For today's run, I could finally make do with just my Insulator tights and top, and a Buff as headwear. No gloves, no Windstopper shirt.

I'm not sure if it's because I'm without my garden this year, or because I am an ecologist, after all, but I've been noticing the first (willow's) flowers, how tree buds have been getting bigger, all those signs of spring, pretty intensely.

Recently, I got spare parts for the Boa lacing of my older shoes using that system. With the hiking shoes, it was surprisingly simple to install; the running shoes required some "surgery" (cutting, sewing, gluing…) to replace the laces.

I went running with those older shoes again. There were no problems, so I guess it worked out all right. It's rather uplifting; I would have hated having to throw away those shoes while they are still good enough, even if I already have new ones.

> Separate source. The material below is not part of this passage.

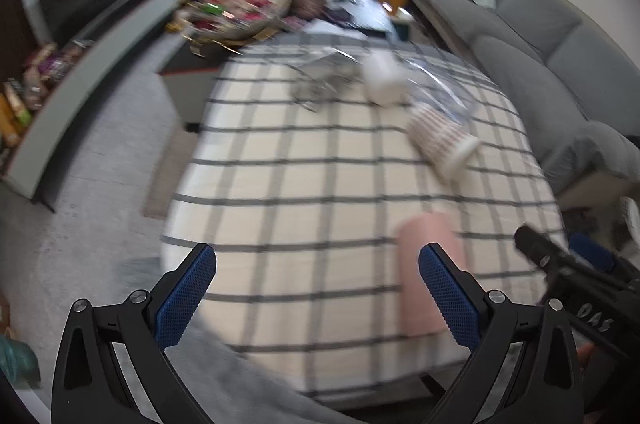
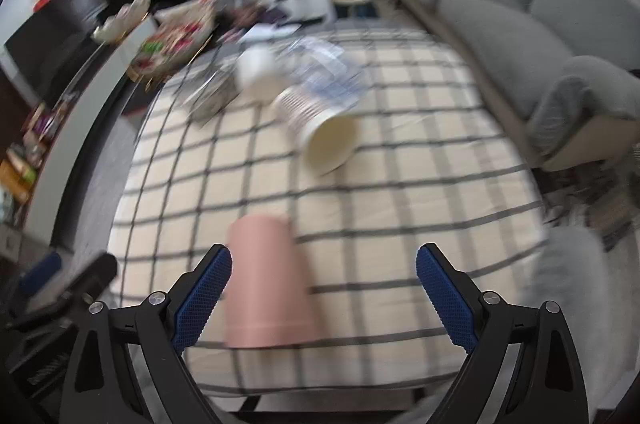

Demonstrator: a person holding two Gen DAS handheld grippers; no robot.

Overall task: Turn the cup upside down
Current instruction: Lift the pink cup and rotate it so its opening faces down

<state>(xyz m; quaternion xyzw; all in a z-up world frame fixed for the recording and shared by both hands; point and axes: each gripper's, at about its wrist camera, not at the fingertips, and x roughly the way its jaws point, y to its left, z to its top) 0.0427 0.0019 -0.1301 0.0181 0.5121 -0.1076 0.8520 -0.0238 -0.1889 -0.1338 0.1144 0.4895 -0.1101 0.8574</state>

3/27/2008 - 01:01.47,0 - 9.94 km - 6'13 min/km - 157 HR avg. - TE 4.1,
sloughing through lots of snow
3/28/2008 - 00:58.58,9 - 9.77 km - 6'02 min/km - 150 HR avg. - TE 3.4
comparatively little snow left, very nice conditions

Work-wise, I finally put up (and have, therefore) the first results of the survey (via questionnaire) of traceurs I did, and I also put up a figure with results of the discourse analysis into media reporting and traceurs' definitions of parkour and freerunning.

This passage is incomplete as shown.